### [Activity]
Go through the entries below and copy every line that holds the word "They".

[Dataset records]
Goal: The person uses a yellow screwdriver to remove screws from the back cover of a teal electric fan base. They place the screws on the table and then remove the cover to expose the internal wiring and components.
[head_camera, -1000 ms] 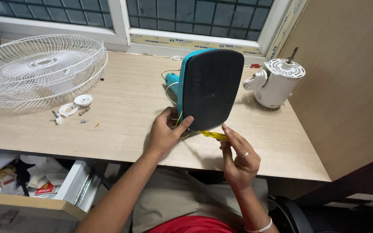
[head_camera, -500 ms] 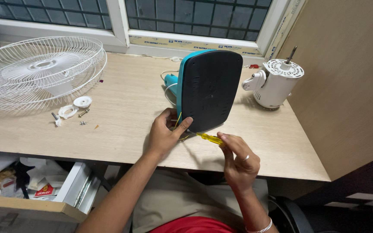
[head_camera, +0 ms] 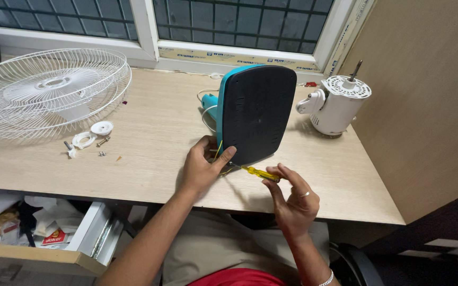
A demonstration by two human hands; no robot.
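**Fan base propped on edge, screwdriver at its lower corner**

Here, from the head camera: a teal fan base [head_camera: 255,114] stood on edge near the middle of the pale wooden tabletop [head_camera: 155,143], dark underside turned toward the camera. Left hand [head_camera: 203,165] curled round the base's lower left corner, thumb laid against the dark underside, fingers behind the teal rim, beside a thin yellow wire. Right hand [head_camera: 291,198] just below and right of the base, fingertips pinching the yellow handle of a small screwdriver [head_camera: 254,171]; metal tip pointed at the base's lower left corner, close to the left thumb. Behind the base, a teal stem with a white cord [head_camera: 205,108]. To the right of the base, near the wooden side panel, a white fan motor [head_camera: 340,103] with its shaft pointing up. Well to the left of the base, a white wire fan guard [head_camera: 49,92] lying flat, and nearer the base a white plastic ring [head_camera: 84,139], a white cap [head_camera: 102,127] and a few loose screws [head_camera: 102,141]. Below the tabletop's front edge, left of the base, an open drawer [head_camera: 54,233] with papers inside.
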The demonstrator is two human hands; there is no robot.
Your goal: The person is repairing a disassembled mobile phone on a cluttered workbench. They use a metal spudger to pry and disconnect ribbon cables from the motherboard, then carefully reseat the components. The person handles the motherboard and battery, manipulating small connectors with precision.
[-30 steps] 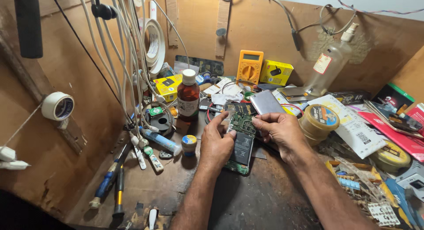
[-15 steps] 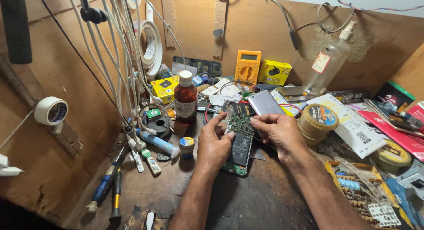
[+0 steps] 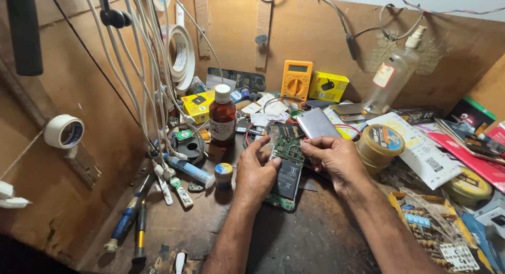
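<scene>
Both bare forearms reach forward; the left hand (image 3: 256, 171) curls with fingers bent, the right hand (image 3: 332, 159) pinches, palm down

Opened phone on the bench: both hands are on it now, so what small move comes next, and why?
Probably lift the green board's upper edge with the right hand while the left hand steadies the opened phone. Right fingertips already pinch that top corner; left fingers brace its side.

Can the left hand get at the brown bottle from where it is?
Probably yes. The left hand rests on the opened phone, and the brown bottle stands upright just beyond it, with only low clutter between. It would have to let go of the phone first.
</scene>
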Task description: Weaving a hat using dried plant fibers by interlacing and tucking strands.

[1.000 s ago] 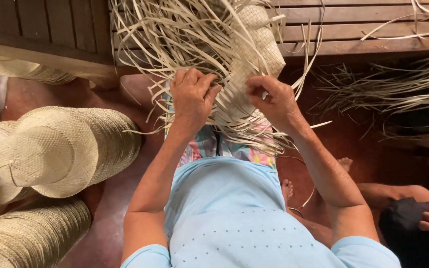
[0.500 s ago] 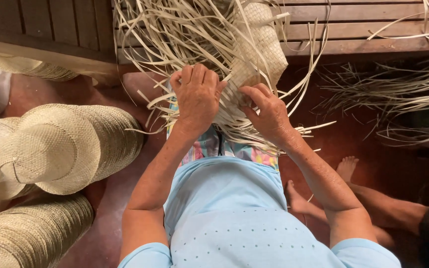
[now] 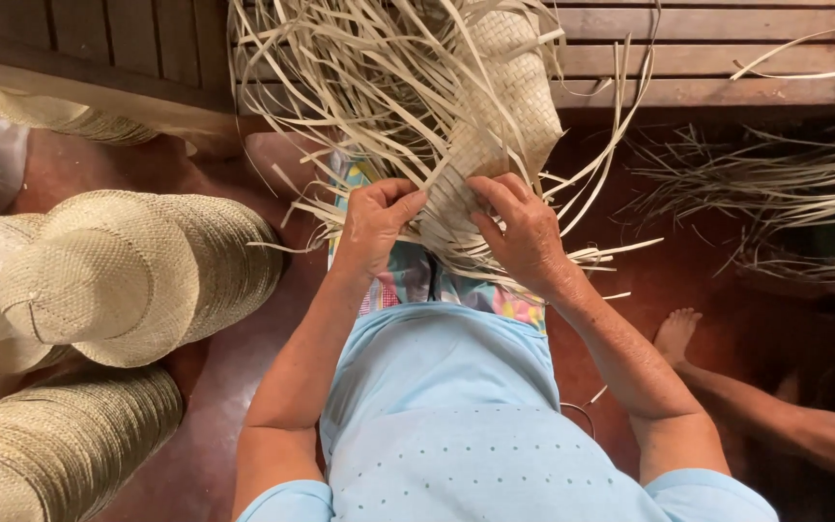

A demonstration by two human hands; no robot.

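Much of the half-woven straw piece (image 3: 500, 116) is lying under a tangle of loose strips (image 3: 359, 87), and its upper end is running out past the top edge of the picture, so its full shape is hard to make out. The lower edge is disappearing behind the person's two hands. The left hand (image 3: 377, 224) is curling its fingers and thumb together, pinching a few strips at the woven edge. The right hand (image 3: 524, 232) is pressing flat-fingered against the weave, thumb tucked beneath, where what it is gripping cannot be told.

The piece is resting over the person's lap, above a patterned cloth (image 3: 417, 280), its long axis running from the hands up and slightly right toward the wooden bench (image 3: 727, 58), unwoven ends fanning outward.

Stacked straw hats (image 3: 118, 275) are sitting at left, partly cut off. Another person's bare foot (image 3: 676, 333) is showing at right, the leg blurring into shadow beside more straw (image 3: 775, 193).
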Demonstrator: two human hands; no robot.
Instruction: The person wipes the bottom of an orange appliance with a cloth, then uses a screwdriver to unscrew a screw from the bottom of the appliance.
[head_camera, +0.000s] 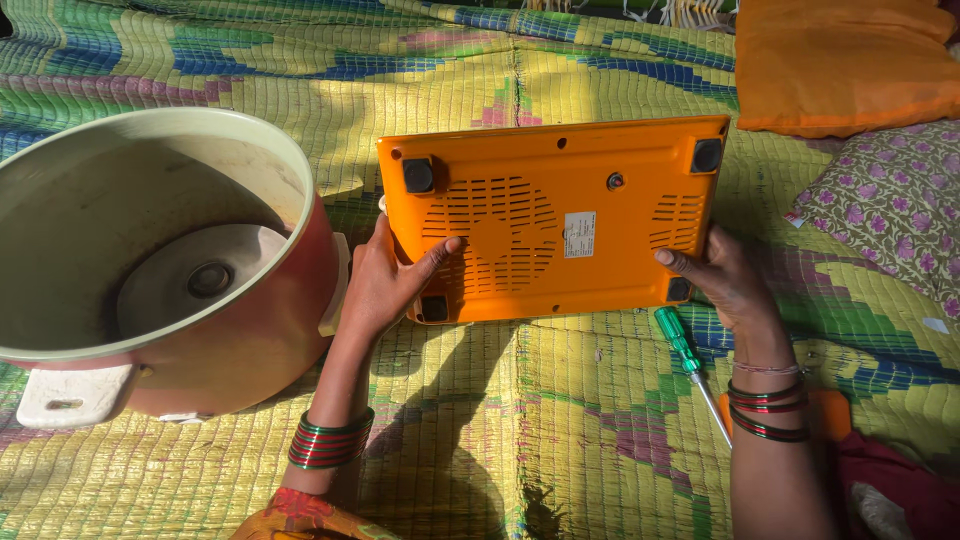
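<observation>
Both the left hand (385, 285) and right hand (722, 278) clasp opposite edges of the upturned orange appliance (555, 225), with a green screwdriver (685, 350) just beside its right corner.

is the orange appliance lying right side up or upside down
Upside down. The orange appliance shows its underside: black rubber feet at the corners, vent slots and a label. The left hand and right hand grip its sides.

A home floor, shown by the woven mat (560, 420) and cushions (840, 60).
</observation>
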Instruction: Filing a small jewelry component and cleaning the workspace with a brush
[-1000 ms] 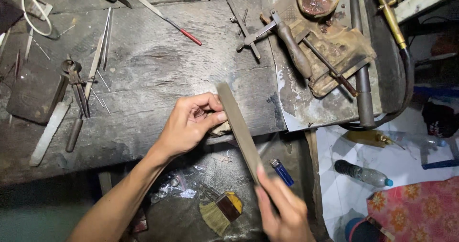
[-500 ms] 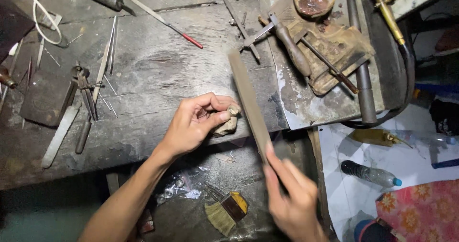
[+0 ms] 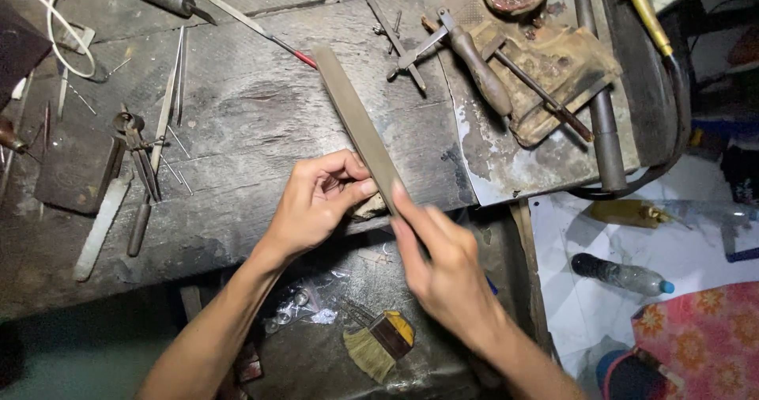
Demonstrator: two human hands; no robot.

### [Task answer]
Goal: The person uses a yellow screwdriver to remove screws from the back cover of a teal electric fan base. They place the screws on the table and then remove the cover to expose the internal wiring and components.
Your goal: The person is repairing a disassembled mobile phone on a cluttered workbench. They use a metal spudger to pry and disconnect ribbon cables from the motherboard, then carefully reseat the components. The person handles the motherboard and battery, manipulating small connectors with precision.

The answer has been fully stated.